Your goal: Starting at the line that contains "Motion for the", restate each line word for word through the final line of the data, keeping both ends.

^^^^^^^^

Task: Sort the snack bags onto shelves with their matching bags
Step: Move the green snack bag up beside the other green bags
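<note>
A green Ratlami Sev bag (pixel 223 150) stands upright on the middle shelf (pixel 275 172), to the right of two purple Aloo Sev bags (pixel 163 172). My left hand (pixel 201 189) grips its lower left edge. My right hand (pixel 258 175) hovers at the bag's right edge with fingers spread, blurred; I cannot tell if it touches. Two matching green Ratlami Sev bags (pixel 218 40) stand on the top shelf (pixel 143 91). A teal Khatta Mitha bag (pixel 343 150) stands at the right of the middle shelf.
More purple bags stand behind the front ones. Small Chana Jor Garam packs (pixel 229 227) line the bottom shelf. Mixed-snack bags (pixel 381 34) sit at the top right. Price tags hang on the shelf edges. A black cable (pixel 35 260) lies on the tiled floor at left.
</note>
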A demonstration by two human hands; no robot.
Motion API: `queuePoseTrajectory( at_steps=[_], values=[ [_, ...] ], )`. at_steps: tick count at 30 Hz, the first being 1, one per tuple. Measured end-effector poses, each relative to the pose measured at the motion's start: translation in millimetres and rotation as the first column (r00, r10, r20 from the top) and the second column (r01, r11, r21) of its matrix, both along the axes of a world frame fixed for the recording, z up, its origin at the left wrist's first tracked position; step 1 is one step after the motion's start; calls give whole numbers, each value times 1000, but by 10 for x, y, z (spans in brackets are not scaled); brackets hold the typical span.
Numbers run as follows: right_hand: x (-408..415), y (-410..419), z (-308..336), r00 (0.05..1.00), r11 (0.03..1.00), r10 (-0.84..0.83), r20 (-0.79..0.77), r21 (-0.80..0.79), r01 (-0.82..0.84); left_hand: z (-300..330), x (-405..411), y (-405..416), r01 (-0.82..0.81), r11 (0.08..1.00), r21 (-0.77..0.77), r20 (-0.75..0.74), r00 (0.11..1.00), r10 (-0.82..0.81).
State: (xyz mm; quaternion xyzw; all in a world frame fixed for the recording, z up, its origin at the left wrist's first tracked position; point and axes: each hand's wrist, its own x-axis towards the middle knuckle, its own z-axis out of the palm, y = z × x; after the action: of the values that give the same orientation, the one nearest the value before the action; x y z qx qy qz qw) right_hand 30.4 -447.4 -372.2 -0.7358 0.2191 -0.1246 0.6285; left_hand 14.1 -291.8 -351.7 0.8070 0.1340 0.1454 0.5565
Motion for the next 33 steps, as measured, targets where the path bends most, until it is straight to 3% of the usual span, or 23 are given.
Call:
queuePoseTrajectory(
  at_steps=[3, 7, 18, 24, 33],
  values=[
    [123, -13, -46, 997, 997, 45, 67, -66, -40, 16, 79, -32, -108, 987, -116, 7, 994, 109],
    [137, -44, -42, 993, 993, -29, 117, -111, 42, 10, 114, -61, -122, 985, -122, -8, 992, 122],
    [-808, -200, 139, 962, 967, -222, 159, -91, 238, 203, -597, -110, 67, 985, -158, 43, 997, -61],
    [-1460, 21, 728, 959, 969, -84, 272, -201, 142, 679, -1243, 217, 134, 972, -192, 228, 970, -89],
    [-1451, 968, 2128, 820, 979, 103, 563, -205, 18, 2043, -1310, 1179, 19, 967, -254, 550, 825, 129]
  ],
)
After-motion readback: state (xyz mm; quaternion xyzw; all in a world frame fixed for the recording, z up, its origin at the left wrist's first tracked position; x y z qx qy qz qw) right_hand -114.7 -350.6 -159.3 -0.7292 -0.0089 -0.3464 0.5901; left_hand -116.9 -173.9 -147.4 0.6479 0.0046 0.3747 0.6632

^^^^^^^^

Output below:
Motion for the next 33 steps, as measured, targets where the path bends most, until it is straight to 3% of the usual span, or 23 are given.
Call:
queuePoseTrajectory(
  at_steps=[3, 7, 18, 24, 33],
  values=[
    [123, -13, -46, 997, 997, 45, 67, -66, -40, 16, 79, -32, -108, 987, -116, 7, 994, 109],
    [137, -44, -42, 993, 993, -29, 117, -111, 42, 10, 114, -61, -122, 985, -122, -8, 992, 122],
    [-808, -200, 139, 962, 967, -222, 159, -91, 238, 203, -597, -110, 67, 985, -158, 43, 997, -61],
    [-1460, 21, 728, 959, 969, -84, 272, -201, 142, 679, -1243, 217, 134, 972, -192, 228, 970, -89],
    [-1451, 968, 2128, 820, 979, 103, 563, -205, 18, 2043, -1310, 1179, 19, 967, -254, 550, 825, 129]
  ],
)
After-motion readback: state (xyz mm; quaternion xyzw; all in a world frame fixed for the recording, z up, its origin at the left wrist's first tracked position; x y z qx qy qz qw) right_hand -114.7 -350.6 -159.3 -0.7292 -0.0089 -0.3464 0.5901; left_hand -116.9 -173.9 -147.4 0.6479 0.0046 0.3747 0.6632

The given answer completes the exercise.